I recently answered another question on how to split your database into two files. Here is the link.
Creating the Front End MDE
Splitting your database file into front end : back end is sort of a key to making it more performant. (Assume, as David Fenton mentioned, that you have a reasonably good design.)
If I may mention one last thing...it is ridiculous that your company won't give you other deployment options. Surely there is someone there with some power who you can get to "imagine life without your application." I am just wondering if you have more power than you might realize.
Seth
The problems you experience with an Access Database shared amongst your users will be the same with any file based database.
A read will pull a lot of data into memory and writes are guarded with some type of file lock. Under your environment it sounds like you are going to have to make the best of what you have.
"Second thing is the fact that when I try to read some records from the table over the network, the whole table has to be pulled to the client. "
Actually no. This is a common misstatement spread by folks who do not understand the nature of how Jet, the database engine inside Access, works. Pulling down all the records, or excessive number of records, happens because you don't have all the fields used in the selection criteria or sorting in the index. We've also found that indexing yes/no aka boolean fields can also make a huge difference in some queries.
What really happens is that Jet brings down the index pages and data pages which are required. While this is a lot more data than a database engine would create this is not the entire table.
I also have clients with 600K and 800K records in various tables and performance is just fine.
We have an Access database application that is used pretty heavily. I have had 23 users on all at the same time before without any issues. As long as they don't access the same record then I don't have any problems.
I do have a couple of forms that are used and updated by several different departments. For instance I have a Quoting form that contains 13 different tabs and 10-20 fields on each tab. Users are typically in a single record for minutes editing and looking for information. To avoid any write conflicts I call the below function any time a field is changed. As long as it is not a new record being entered, then it updates.
Function funSaveTheRecord()
If ([chkNewRecord].value = False And Me.Dirty) Then
'To save the record, turn off the form's Dirty property
Me.Dirty = False
End If
End Function
They way I have everything setup is as follows:
PDC.mdb <-- Front End, Stored on the users machine. Every user has their own copy. Links to tables found in PDC_be.mdb. Contains all forms, reports, queries, macros, and modules. I created a form that I can use to toggle on/off the shift key bipass. Only I have access to it.
PDC_be.mdb <-- Back End, stored on the server. Contains all data. Only form and VBA it contains is to toggle on/off the shift key bipass.
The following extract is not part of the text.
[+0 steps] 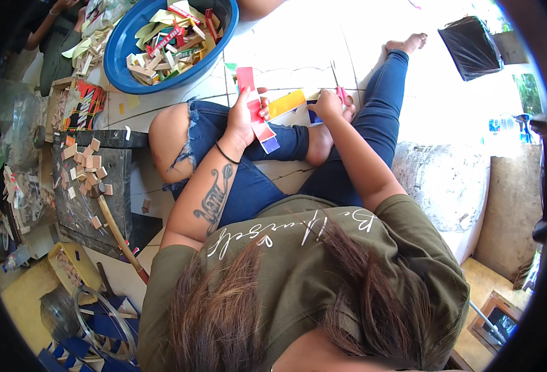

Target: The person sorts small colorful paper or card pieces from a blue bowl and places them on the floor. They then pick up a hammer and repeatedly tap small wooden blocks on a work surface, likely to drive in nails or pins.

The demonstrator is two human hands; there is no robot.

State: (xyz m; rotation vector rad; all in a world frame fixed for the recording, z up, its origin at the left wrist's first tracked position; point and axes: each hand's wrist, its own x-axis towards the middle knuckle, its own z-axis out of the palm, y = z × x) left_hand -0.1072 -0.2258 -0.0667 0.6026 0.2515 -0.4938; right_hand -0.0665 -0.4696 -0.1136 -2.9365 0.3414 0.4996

Only I have access to it.
Secured.mdw <-- Security file, stored on the server.
Then I put a shortcut on the users desktop that ties the security file to the front end and also provides their login credentials.
This database has been running without error or corruption for over 6 years.
Access is not a flat file database system! It's a relational database system.
You can't use SQL Server Express?
Otherwise, MySQL is a good database.
But if you can't install ANYTHING (you should get into those politics sooner rather than later -- or it WILL be later), just use you existing database system.
Basically with Access, it cannot handle more than 5 people connected at the same time, or it will corrupt on you.